* _SUPPLIED INFORMATION_:
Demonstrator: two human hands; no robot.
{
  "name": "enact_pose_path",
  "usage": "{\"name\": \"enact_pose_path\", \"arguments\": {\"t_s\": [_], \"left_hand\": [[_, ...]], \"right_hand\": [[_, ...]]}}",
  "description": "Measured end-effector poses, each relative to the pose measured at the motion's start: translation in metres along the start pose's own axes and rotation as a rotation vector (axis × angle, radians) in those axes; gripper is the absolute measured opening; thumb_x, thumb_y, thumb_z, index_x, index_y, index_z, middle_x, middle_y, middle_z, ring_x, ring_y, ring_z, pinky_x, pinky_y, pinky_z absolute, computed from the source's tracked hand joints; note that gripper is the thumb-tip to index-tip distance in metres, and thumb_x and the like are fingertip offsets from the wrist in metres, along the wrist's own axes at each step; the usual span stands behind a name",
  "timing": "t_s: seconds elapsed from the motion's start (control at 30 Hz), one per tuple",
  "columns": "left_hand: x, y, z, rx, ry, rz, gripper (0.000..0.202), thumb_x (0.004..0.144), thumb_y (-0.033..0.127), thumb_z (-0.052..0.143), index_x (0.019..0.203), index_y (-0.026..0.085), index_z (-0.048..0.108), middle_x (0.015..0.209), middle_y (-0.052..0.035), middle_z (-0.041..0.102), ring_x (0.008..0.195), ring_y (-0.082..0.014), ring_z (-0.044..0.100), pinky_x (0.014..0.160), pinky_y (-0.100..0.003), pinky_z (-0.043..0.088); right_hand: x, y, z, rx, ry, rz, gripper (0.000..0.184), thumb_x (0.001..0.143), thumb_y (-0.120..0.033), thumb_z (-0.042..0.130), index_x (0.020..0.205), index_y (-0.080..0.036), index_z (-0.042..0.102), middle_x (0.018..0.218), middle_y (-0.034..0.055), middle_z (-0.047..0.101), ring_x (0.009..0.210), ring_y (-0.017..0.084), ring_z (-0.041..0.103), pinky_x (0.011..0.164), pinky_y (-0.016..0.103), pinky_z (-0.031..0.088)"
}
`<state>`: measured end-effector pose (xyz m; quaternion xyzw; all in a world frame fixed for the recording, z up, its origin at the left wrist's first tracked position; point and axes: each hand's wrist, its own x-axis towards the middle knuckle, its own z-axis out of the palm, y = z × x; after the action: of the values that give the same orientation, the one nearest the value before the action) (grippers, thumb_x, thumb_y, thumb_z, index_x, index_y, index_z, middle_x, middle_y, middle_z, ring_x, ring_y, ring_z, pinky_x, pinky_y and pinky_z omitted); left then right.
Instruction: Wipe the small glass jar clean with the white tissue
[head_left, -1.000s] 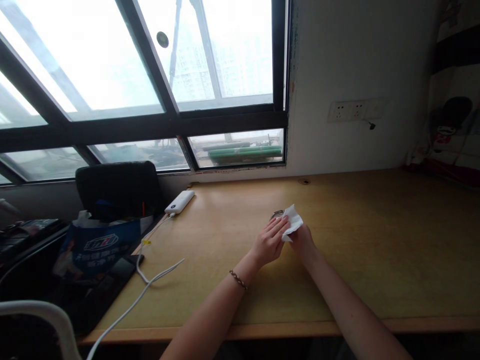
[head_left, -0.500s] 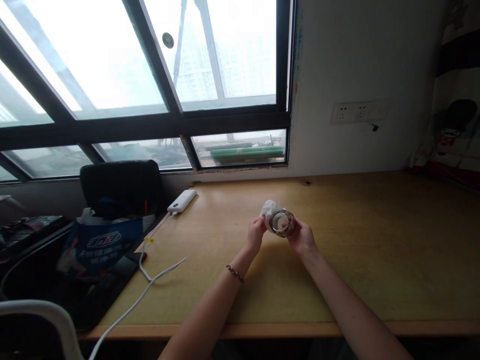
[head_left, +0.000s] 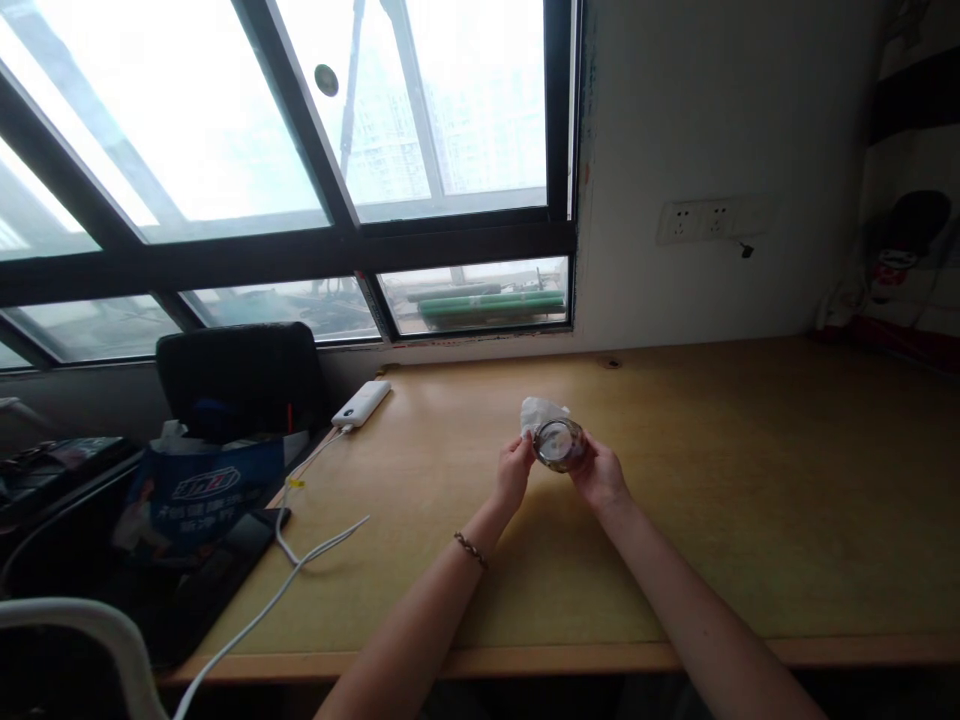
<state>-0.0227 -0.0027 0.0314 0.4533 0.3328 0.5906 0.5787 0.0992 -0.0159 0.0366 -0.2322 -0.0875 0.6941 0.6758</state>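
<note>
Above the middle of the table, a small round glass jar (head_left: 557, 446) is tilted so that one circular end faces me. My right hand (head_left: 600, 473) is closed around its right side, with the fingers partly hidden behind the glass. A crumpled white tissue (head_left: 541, 412) sticks up behind the jar's upper left. My left hand (head_left: 516, 470) pinches the tissue against the jar's left edge. A braided bracelet (head_left: 470, 549) circles my left wrist.
The wooden table (head_left: 420, 590) spreads beneath both hands. A white power bank (head_left: 362, 403) with a white cable (head_left: 300, 562) lies along its left edge. A black chair (head_left: 240, 375) and a blue bag (head_left: 202, 495) stand left. Wall sockets (head_left: 697, 220) sit at back right.
The jar has turned a little in my hands, and its facing end looks different. The tissue has shifted slightly behind it. Both hands stay in nearly the same place.
</note>
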Motion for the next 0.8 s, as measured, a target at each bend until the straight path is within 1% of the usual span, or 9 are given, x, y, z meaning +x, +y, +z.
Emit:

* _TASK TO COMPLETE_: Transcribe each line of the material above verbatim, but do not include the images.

* _WORKED SOLUTION_:
Demonstrator: two human hands; no robot.
{
  "name": "enact_pose_path",
  "usage": "{\"name\": \"enact_pose_path\", \"arguments\": {\"t_s\": [_], \"left_hand\": [[_, ...]], \"right_hand\": [[_, ...]]}}",
  "description": "Measured end-effector poses, each relative to the pose measured at the motion's start: translation in metres along the start pose's own axes and rotation as a rotation vector (axis × angle, radians) in those axes; gripper is the absolute measured opening; thumb_x, thumb_y, thumb_z, index_x, index_y, index_z, middle_x, middle_y, middle_z, ring_x, ring_y, ring_z, pinky_x, pinky_y, pinky_z absolute, computed from the source's tracked hand joints; note that gripper is the thumb-tip to index-tip distance in metres, and thumb_x and the like are fingertip offsets from the wrist in metres, along the wrist's own axes at each step; the usual span stands behind a name",
  "timing": "t_s: seconds elapsed from the motion's start (control at 30 Hz), one per tuple",
  "columns": "left_hand: x, y, z, rx, ry, rz, gripper (0.000..0.202), thumb_x (0.004..0.144), thumb_y (-0.033..0.127), thumb_z (-0.052..0.143), index_x (0.019..0.203), index_y (-0.026..0.085), index_z (-0.048..0.108), middle_x (0.015..0.209), middle_y (-0.052..0.035), middle_z (-0.041..0.102), ring_x (0.008..0.195), ring_y (-0.082..0.014), ring_z (-0.044..0.100), pinky_x (0.014..0.160), pinky_y (-0.100..0.003), pinky_z (-0.043..0.088); right_hand: x, y, z, rx, ry, rz, gripper (0.000..0.184), thumb_x (0.001..0.143), thumb_y (-0.120..0.033), thumb_z (-0.042..0.130), index_x (0.020..0.205), index_y (-0.080..0.036), index_z (-0.042..0.102), middle_x (0.018..0.218), middle_y (-0.034..0.055), middle_z (-0.047..0.101), ring_x (0.009..0.210), ring_y (-0.017..0.084), ring_z (-0.041..0.103), pinky_x (0.011..0.164), pinky_y (-0.016..0.103), pinky_z (-0.031..0.088)"
}
`<state>`: measured end-effector pose (xyz m; quaternion xyzw; all in a world frame fixed for the recording, z up, its origin at the left wrist's first tracked position; point and axes: each hand's wrist, its own x-axis towards the middle knuckle, its own z-axis out of the palm, y = z × x; after the action: of the values that give the same orientation, the one nearest the value before the action) (grippers, thumb_x, thumb_y, thumb_z, index_x, index_y, index_z, middle_x, middle_y, middle_z, ring_x, ring_y, ring_z, pinky_x, pinky_y and pinky_z omitted); left then right.
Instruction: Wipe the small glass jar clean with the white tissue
[head_left, -1.000s] 
[head_left, -0.500s] 
[head_left, +0.000s] 
<state>-0.0227 -0.0027 0.0314 0.4533 0.3328 0.5906 0.5787 0.0992 -0.0159 0.0366 -0.2322 -0.0875 0.6941 0.6758</state>
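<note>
Above the middle of the table, a small round glass jar (head_left: 557, 446) is tilted so that one circular end faces me. My right hand (head_left: 600, 473) is closed around its right side, with the fingers partly hidden behind the glass. A crumpled white tissue (head_left: 541, 412) sticks up behind the jar's upper left. My left hand (head_left: 516, 470) pinches the tissue against the jar's left edge. A braided bracelet (head_left: 470, 549) circles my left wrist.
The wooden table (head_left: 420, 590) spreads beneath both hands. A white power bank (head_left: 362, 403) with a white cable (head_left: 300, 562) lies along its left edge. A black chair (head_left: 240, 375) and a blue bag (head_left: 202, 495) stand left. Wall sockets (head_left: 697, 220) sit at back right.
The jar has turned a little in my hands, and its facing end looks different. The tissue has shifted slightly behind it. Both hands stay in nearly the same place.
</note>
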Motion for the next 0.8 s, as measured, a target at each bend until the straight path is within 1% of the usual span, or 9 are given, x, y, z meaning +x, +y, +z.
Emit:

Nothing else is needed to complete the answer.